Oral discourse

As of March 2009, oral discourse in EANC includes over 3 million tokens with the following distribution:

Oral Discourse

Tokens

% EANC

Spontaneous 1 029 646 0,9%
Public 1 933 899 1,8%
Task-Oriented 70 010 0,06%
     
Online communication 442 399 0,4%
Total Oral Discourse

3 475 954

3,2%



Oral discourse in EANC is presented by the Yerevan standard. Relying on the Yerevan standard is justified by the fact that it is the closest spoken dialect to Standard Eastern Armenian. Historically, the Yerevan (Araratian) dialect served as a spoken prototype for the Eastern Armenian literary tradition.

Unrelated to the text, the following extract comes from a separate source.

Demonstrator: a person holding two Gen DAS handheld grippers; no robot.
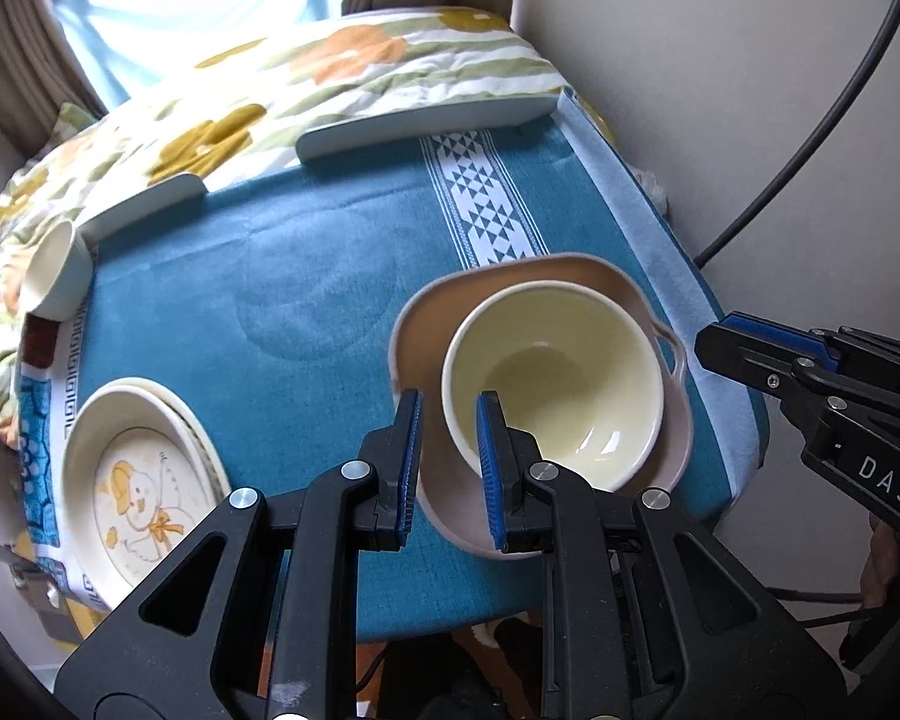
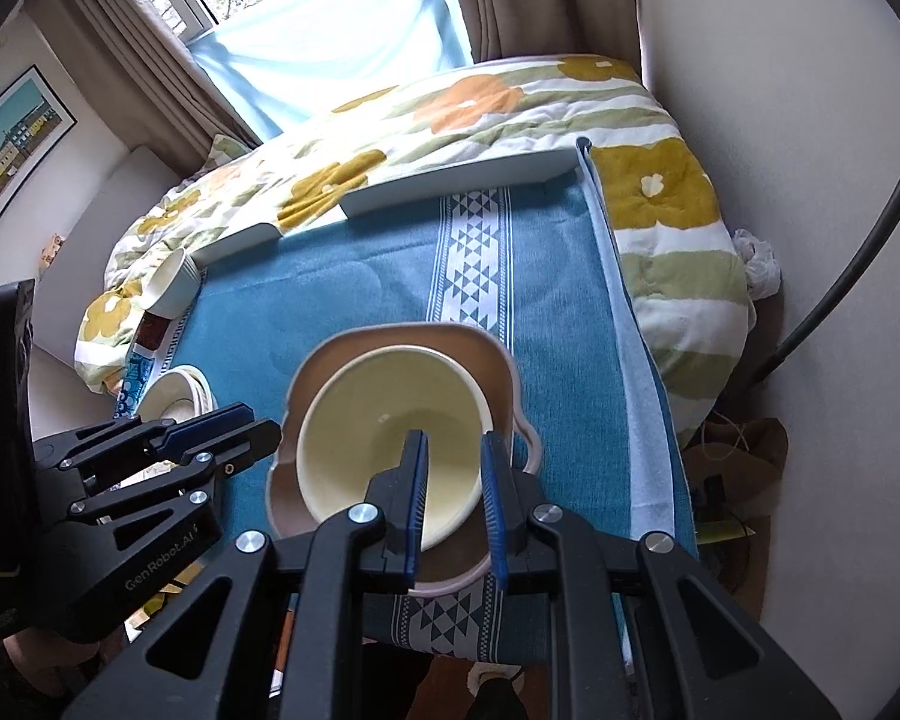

The entire EANC oral discourse corpus has been compiled by the EANC team. Raw video and audio data were recorded in mpeg/wav format and subsequently transcribed. A written permission to record respondents was obtained whenever possible. For ethical reasons, names and other identity markers in the oral spontaneous subcorpus have been replaced by placeholders (randomly chosen capital letters).

A small subcorpus of online communication (internet forum posts, blogs, etc.; 442,399 tokens) included in the oral subcorpus is comprised of texts linguistically intermediate between oral and written discourse: see the relevant checkbox under Oral in the Subcorpus Selection window.

Recording

Oral Public Discourse (currently at 1,9 million tokens) was compiled in video format. It includes various recordings of public debates, talk shows, interviews, etc. broadcast by Armenian TV stations such as PTV1, PTV2, Kentron, Yerkir media, Armenia TV, TV5, among others.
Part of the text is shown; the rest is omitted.